Exercise brief: In the data below, one line contains "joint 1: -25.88" and a later one contains "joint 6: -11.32". Print both, with every line between them, exactly and alone.

Data excerpt:
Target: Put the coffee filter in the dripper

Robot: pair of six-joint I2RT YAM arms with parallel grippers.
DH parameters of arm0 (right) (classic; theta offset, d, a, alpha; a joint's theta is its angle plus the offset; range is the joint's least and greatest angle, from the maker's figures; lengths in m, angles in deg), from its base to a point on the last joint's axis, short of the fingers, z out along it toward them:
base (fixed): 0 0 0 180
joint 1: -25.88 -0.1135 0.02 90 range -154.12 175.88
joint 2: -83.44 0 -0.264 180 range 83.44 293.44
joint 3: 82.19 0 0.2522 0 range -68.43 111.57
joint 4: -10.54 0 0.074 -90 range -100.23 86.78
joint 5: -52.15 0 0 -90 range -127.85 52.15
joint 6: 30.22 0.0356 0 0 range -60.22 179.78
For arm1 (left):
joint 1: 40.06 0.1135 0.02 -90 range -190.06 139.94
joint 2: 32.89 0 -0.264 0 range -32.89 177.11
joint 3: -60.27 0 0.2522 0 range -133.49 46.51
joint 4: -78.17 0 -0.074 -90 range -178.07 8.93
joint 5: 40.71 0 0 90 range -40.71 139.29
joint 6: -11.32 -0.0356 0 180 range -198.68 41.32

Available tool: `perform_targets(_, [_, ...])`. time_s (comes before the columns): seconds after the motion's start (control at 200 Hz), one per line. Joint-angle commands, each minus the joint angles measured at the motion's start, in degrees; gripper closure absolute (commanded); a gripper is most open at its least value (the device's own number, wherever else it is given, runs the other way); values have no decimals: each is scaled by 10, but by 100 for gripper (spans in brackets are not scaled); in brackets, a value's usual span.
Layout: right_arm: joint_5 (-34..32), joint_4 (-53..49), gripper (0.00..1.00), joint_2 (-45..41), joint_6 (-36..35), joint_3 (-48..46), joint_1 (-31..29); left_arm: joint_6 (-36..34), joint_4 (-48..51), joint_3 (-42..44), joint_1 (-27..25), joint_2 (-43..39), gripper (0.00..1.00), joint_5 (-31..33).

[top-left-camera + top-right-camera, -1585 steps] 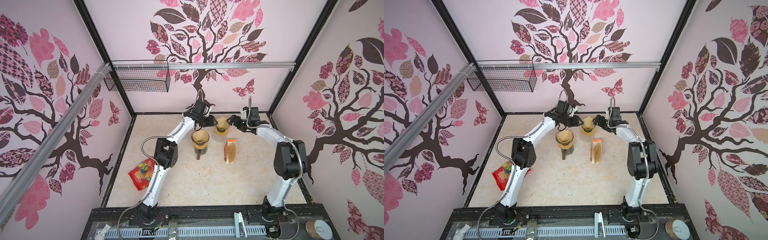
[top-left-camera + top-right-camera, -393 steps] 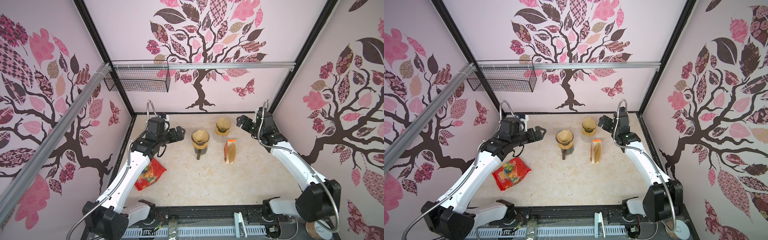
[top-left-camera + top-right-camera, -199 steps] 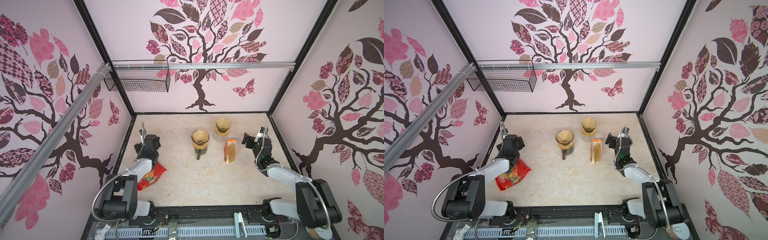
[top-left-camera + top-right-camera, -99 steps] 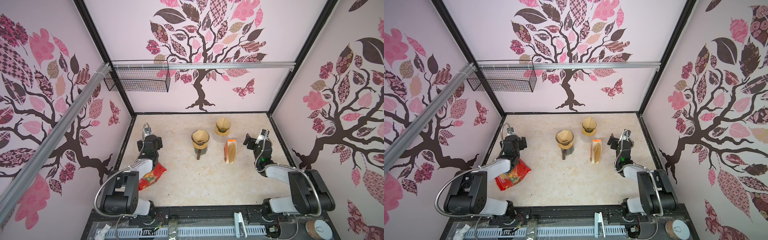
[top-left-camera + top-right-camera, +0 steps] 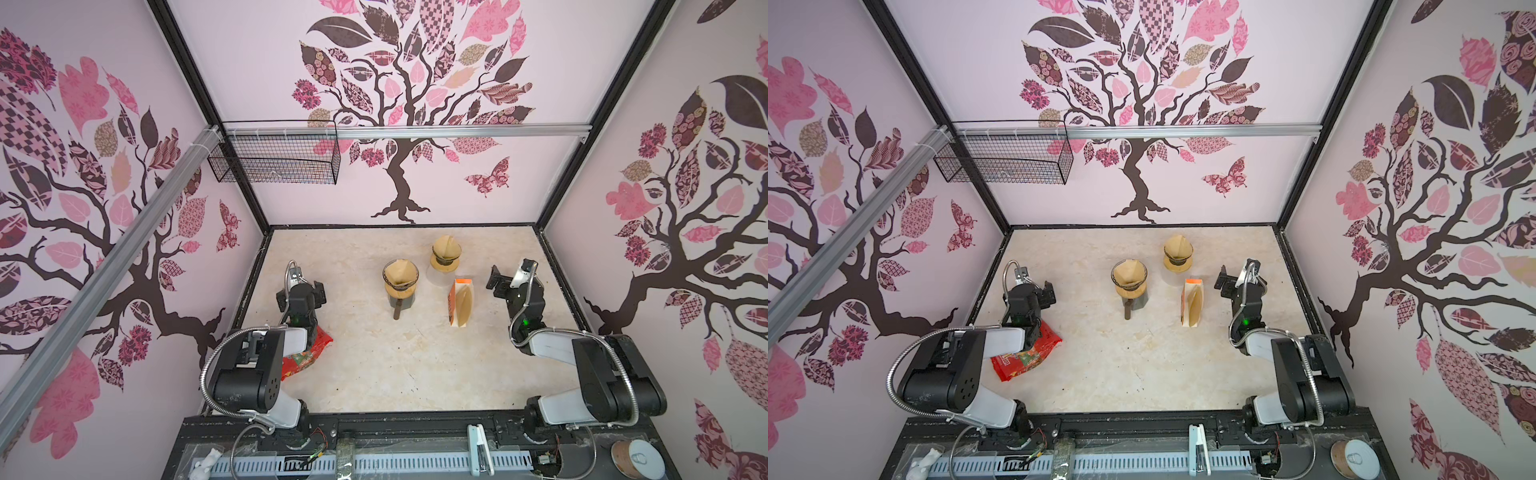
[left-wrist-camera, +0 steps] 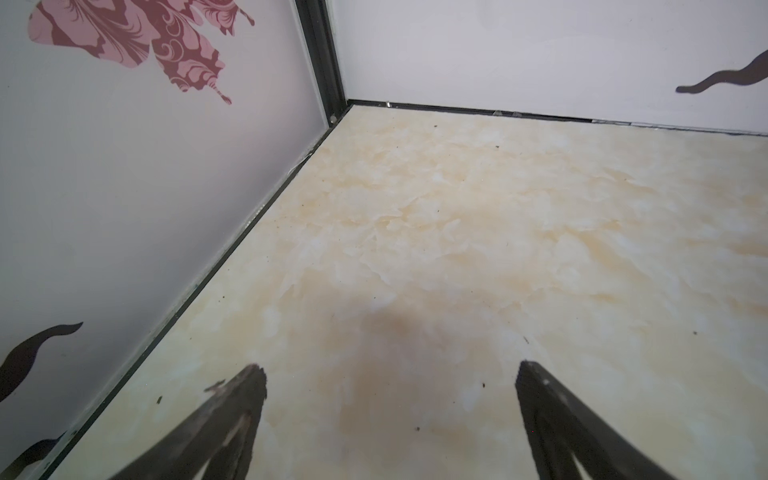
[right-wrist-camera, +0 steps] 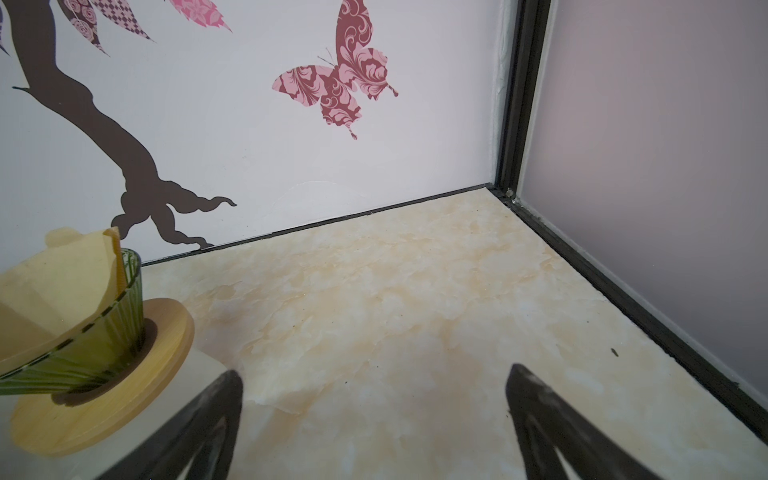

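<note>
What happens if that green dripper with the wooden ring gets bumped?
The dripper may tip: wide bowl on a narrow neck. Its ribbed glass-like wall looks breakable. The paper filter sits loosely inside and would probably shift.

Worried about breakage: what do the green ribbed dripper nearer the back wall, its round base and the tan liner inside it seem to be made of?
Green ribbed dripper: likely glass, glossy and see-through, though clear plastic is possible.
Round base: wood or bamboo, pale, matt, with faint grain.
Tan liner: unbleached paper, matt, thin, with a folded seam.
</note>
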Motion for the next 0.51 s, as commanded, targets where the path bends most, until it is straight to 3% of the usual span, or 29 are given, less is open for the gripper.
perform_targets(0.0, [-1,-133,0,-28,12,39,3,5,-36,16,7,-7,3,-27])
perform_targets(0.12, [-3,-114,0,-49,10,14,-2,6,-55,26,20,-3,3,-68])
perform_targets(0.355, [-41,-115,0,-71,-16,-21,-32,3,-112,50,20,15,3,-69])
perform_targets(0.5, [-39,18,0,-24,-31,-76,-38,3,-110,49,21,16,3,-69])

Solution:
joint 1: -25.88 -0.1135 0.02 90 range -154.12 175.88
joint 2: -83.44 0 -0.264 180 range 83.44 293.44
joint 3: 82.19 0 0.2522 0 range -68.43 111.57
joint 4: -10.54 0 0.074 -90 range -100.23 86.78
joint 5: -52.15 0 0 -90 range -127.85 52.15
joint 6: 30.22 0.0356 0 0 range -60.22 179.78
For arm1 (left):
joint 1: 40.06 0.1135 0.02 -90 range -190.06 139.94
joint 2: 32.89 0 -0.264 0 range -32.89 177.11
joint 3: -60.27 0 0.2522 0 range -133.49 46.51
joint 4: -78.17 0 -0.074 -90 range -178.07 8.93
joint 5: 40.71 0 0 90 range -40.71 139.29
joint 6: -11.32 -0.0356 0 180 range -198.68 41.32

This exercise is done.